Description of the task >> Please transcribe every record below exactly as written.

(Records from a collection)
○ ○ ○
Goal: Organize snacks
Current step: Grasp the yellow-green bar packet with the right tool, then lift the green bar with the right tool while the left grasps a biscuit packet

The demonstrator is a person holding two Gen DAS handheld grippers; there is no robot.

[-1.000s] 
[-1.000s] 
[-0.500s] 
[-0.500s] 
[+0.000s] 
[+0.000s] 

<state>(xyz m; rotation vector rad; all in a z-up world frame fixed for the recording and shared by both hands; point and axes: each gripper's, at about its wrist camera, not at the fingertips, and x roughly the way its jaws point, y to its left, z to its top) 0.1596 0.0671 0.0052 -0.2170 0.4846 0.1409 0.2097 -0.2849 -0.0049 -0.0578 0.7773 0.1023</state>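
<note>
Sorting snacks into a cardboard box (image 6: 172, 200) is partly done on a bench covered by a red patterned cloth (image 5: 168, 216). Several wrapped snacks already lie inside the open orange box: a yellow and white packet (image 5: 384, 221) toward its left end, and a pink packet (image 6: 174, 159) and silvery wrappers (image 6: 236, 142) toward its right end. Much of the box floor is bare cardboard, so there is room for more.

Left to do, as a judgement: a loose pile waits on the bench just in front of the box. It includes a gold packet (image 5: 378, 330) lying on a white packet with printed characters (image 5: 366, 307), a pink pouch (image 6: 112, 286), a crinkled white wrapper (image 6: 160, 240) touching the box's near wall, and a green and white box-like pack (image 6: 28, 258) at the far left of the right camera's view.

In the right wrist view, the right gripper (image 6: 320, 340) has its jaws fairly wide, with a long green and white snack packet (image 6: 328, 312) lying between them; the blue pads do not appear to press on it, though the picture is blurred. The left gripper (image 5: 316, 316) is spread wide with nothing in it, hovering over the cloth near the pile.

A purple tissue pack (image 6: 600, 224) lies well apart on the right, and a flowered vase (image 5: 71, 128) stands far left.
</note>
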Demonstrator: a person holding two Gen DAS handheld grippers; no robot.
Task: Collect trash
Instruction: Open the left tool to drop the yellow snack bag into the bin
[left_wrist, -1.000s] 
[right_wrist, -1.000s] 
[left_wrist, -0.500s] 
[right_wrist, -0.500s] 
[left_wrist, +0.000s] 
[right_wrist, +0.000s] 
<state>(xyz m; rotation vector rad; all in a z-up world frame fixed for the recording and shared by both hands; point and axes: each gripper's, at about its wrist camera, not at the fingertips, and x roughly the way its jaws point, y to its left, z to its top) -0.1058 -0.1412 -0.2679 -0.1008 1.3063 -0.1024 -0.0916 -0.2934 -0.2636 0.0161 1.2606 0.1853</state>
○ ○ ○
Written response >>
Goal: Organize snacks
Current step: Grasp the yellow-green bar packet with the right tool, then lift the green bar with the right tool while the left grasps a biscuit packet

The demonstrator is a person holding two Gen DAS handheld grippers; there is no robot.

[-1.000s] 
[-1.000s] 
[-0.500s] 
[-0.500s] 
[+0.000s] 
[+0.000s] 

<state>(xyz m; rotation vector rad; all in a z-up world frame fixed for the recording and shared by both hands; point and axes: each gripper's, at about its wrist camera, not at the fingertips, and x roughly the way its jaws point, y to its left, z to its top) 0.1596 0.0671 0.0052 -0.2170 0.4846 0.1409 0.2097 -0.2849 -0.0049 -0.0578 0.7773 0.1023</state>
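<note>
Sorting snacks into a cardboard box (image 6: 172, 200) is partly done on a bench covered by a red patterned cloth (image 5: 168, 216). Several wrapped snacks already lie inside the open orange box: a yellow and white packet (image 5: 384, 221) toward its left end, and a pink packet (image 6: 174, 159) and silvery wrappers (image 6: 236, 142) toward its right end. Much of the box floor is bare cardboard, so there is room for more.

Left to do, as a judgement: a loose pile waits on the bench just in front of the box. It includes a gold packet (image 5: 378, 330) lying on a white packet with printed characters (image 5: 366, 307), a pink pouch (image 6: 112, 286), a crinkled white wrapper (image 6: 160, 240) touching the box's near wall, and a green and white box-like pack (image 6: 28, 258) at the far left of the right camera's view.

In the right wrist view, the right gripper (image 6: 320, 340) has its jaws fairly wide, with a long green and white snack packet (image 6: 328, 312) lying between them; the blue pads do not appear to press on it, though the picture is blurred. The left gripper (image 5: 316, 316) is spread wide with nothing in it, hovering over the cloth near the pile.

A purple tissue pack (image 6: 600, 224) lies well apart on the right, and a flowered vase (image 5: 71, 128) stands far left.
</note>
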Demonstrator: a person holding two Gen DAS handheld grippers; no robot.
Task: Collect trash
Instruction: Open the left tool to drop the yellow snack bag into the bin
[left_wrist, -1.000s] 
[right_wrist, -1.000s] 
[left_wrist, -0.500s] 
[right_wrist, -0.500s] 
[left_wrist, +0.000s] 
[right_wrist, +0.000s] 
<state>(xyz m; rotation vector rad; all in a z-up world frame fixed for the recording and shared by both hands; point and axes: each gripper's, at about its wrist camera, not at the fingertips, and x roughly the way its jaws point, y to its left, z to its top) -0.1058 -0.1412 -0.2679 -0.1008 1.3063 -0.1024 -0.0916 -0.2934 -0.2636 0.0161 1.2606 0.1853</state>

What the exercise asked for is now complete.